Seront ainsi arrêtés tous les membres du bureau politique du MLPC y compris Hugues Dobozendi, Vice-Président du MLPC -dont la concession sera brûlée- mais aussi José-Christian Londoumon procureur général de la République, le capitaine Luc Nganafei contrôleur général des armées, le professeur Simon Bedaya-Ngaro, précédent recteur de l’Université, Philémon Lakoué, Directeur général de l’agence de presse de RCA, le Docteur Jean-Luc Mandaba ainsi qu’un grand nombre de fonctionnaires, d’enseignants, d’avocats, de membres des forces armées etc.

Finalement, à la suite de longues tractations entre la France et l’exécutif centrafricain, Patassé est finalement transféré au Togo le 13 avril 1982 où les autorités locales lui ont accordé l’asile politique à condition qu’il s’abstienne de toute activité politique. Bénéficient de la même mesure Bernard Seremalet, aide de camp de Patassé, le docteur Moïse Mandaba, membre du bureau politique du MLPC et le Sergent David Madji, aide de camp du général Mbaïkoua.
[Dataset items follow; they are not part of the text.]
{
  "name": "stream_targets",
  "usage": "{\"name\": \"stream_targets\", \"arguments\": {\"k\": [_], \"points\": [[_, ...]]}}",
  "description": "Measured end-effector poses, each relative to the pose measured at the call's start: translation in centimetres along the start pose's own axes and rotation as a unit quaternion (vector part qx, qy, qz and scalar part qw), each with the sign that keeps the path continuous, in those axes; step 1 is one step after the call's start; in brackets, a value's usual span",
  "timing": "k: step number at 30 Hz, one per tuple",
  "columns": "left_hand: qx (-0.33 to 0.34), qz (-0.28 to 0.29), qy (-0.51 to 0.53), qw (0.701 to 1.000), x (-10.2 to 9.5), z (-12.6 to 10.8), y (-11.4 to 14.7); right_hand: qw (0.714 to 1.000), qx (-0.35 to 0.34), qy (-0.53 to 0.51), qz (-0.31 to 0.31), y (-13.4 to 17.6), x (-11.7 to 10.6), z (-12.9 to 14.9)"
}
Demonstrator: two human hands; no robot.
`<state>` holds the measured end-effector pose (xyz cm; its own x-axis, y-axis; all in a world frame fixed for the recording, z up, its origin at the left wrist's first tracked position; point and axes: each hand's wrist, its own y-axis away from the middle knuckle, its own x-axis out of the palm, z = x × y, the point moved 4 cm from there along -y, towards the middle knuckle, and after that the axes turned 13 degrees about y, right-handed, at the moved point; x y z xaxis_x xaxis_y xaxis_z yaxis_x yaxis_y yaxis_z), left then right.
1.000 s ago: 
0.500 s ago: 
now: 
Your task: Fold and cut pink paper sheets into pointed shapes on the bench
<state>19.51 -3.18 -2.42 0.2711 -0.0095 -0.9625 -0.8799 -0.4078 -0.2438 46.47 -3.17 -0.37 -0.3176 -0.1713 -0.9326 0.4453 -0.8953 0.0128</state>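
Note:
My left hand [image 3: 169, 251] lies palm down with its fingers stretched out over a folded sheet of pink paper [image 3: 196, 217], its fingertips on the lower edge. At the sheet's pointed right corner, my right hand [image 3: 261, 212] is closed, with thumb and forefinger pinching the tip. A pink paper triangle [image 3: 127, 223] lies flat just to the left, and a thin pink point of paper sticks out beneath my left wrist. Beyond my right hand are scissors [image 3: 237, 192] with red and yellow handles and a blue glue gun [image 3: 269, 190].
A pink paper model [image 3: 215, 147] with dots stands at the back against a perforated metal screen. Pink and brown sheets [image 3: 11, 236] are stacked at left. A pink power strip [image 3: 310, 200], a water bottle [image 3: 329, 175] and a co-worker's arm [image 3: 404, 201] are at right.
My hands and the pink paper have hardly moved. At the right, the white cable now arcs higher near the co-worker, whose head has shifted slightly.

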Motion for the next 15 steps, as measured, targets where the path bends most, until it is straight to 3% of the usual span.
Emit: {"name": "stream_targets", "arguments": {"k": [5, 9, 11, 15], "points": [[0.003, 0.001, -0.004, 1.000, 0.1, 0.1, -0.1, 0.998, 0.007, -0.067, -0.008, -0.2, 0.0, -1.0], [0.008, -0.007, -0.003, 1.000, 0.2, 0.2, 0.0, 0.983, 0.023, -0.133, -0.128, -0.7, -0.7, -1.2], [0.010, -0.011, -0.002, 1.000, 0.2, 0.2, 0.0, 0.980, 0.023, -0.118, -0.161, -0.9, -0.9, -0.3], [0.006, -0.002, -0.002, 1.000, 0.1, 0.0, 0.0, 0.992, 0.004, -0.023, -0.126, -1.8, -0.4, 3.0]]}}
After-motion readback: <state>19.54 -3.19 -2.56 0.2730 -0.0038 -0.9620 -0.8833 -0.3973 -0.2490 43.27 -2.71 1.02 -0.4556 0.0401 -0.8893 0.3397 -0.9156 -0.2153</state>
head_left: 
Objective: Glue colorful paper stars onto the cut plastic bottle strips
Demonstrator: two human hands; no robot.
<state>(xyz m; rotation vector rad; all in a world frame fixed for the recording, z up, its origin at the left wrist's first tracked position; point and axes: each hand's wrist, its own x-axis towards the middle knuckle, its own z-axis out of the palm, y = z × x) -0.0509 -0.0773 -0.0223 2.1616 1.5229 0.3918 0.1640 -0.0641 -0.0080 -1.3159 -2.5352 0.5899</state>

L’on dénombrait alors 117 personnes incarcérées pour la plupart au camp Kassaï, 18 ayant été transférées à Sibut et 3 autres à Bambari, la quasi-totalité étant soupçonnés d’être des militants ou sympathisants du MLPC. Certains détenus sont déférés devant un Tribunal Spécial. En marge de ces incarcérations, une épuration a lieu dans les administrations et au sein des forces armées évincées de personnes soupçonnées d’appartenir au MLPC. Dans les rangs des FACA, près d’une centaine d’officiers, sous-officiers et hommes de troupes sont rayés des contrôles pour atteinte ou complicité d’atteinte à la sécurité intérieure de l’Etat.